## EXERCISE
An exact restatement of all the data is required, with the pictures left out.

--- START ---

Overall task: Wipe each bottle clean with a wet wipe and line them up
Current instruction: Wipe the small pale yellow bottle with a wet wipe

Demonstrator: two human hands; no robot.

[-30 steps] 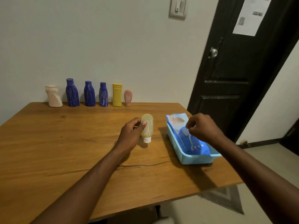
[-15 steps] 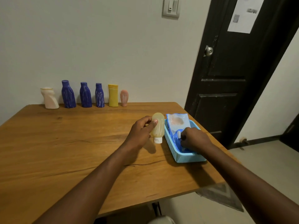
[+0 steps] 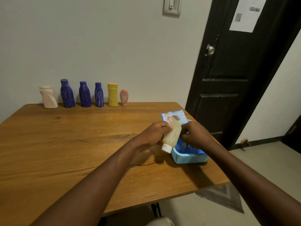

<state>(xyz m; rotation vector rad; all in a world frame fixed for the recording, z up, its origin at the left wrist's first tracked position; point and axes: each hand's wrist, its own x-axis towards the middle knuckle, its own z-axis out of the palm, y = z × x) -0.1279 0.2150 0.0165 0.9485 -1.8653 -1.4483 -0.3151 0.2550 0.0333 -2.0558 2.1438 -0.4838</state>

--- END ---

## WRITTEN ANSWER
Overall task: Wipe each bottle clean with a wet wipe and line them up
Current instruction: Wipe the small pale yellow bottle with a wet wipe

Demonstrator: two human hands; no robot.

[-30 steps] 
[-15 steps] 
[+0 steps] 

<state>(xyz m; rotation vector rad; all in a world frame fixed for the recording, z up, its origin at the left wrist's first tracked position; point and axes: each hand's wrist, its own x-axis towards the middle knuckle, its own z-axis out of the palm, y = z × x) -0.1279 0.2150 0.0165 0.9485 -1.8653 -1.4483 -0.3151 0.2550 0.0333 -2.0558 2.1438 -0.4838</state>

No more is needed to finish this exercise.